- **Assignment**: When the line with "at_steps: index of" is reached, include it and stop; before that, copy each line of the listing exactly from the first.

- **Material provided**:
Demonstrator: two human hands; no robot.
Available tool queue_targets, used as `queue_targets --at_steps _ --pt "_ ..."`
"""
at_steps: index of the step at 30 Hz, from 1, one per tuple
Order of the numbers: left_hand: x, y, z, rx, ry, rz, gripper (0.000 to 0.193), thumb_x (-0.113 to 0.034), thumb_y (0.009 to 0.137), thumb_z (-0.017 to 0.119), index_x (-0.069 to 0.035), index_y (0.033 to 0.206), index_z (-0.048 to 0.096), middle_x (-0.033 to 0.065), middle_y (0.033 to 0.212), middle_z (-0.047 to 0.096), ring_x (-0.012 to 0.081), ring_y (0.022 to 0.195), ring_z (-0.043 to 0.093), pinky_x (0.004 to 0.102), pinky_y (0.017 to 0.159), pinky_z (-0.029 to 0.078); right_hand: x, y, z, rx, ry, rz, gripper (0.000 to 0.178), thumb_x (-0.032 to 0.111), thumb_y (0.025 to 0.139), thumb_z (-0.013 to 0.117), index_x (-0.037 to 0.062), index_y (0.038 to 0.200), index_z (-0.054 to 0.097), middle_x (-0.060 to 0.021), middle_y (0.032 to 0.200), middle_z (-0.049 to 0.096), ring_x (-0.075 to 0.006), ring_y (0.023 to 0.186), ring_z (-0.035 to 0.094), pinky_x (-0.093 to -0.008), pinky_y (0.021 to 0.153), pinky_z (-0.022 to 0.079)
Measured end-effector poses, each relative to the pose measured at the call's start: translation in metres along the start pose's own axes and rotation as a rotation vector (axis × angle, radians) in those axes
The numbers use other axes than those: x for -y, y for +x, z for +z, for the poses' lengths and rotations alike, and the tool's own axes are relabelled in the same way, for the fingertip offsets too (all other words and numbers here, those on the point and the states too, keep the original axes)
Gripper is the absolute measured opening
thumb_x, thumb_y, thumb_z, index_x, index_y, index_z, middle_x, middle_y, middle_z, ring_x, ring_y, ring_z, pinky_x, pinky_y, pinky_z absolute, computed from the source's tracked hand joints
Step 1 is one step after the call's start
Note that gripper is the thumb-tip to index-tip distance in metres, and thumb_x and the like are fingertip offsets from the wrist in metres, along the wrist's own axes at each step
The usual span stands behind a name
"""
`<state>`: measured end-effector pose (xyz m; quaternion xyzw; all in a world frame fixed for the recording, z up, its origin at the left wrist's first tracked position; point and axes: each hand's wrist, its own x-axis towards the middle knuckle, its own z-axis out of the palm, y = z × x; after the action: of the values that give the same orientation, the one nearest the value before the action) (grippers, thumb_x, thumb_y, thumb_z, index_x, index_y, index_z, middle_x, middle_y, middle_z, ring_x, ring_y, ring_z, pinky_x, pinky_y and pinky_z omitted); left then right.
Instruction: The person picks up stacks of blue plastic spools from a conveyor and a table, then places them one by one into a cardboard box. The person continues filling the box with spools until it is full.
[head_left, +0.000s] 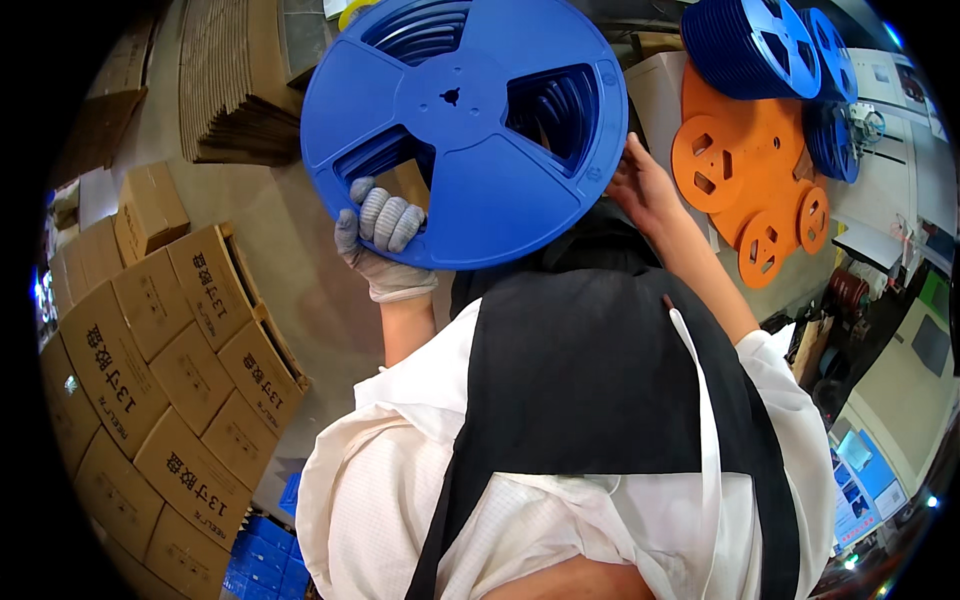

- **Output of the exercise**:
Demonstrator: two human hands; no robot.
Available tool queue_targets, used as `queue_targets --at_steps _ --pt "_ ..."`
"""
at_steps: index of the step at 30 Hz, from 1, one per tuple

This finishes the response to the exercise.